## Task instructions
Locate, in the data below, the line that contains "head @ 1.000" and the line that contains "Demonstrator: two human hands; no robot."; reproduce exactly those two lines and every line between them, nothing more.

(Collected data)
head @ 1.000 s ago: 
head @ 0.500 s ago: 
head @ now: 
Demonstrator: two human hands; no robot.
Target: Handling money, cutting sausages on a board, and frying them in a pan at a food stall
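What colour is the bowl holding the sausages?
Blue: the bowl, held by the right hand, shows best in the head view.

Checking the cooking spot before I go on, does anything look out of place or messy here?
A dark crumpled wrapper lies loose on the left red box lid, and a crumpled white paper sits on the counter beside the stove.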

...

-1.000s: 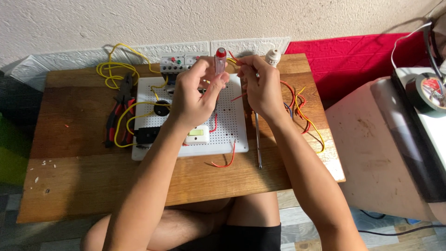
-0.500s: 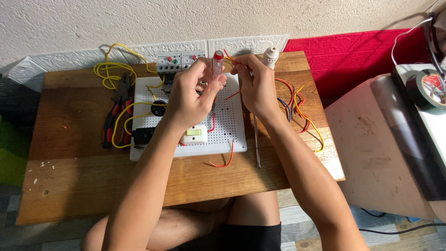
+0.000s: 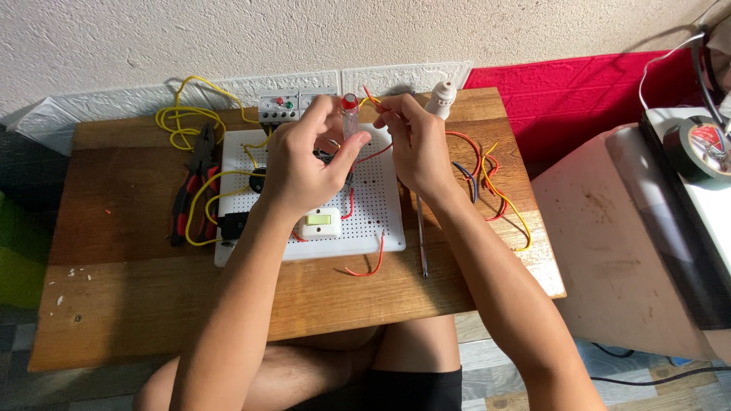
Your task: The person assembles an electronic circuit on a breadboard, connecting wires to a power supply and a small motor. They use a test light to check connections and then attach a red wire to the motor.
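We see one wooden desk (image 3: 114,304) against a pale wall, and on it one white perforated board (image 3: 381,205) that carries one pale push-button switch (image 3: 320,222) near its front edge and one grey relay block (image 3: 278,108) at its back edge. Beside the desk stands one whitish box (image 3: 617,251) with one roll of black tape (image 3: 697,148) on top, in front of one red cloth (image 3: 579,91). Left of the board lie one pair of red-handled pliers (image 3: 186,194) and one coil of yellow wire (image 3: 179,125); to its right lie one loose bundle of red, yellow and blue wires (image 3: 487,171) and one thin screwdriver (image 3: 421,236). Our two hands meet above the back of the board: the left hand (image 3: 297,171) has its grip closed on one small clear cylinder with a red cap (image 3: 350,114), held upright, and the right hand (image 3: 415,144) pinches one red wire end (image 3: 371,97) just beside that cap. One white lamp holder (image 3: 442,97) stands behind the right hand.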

## Reply to the exercise
head @ 1.000 s ago: 
head @ 0.500 s ago: 
head @ now: 
Demonstrator: two human hands; no robot.

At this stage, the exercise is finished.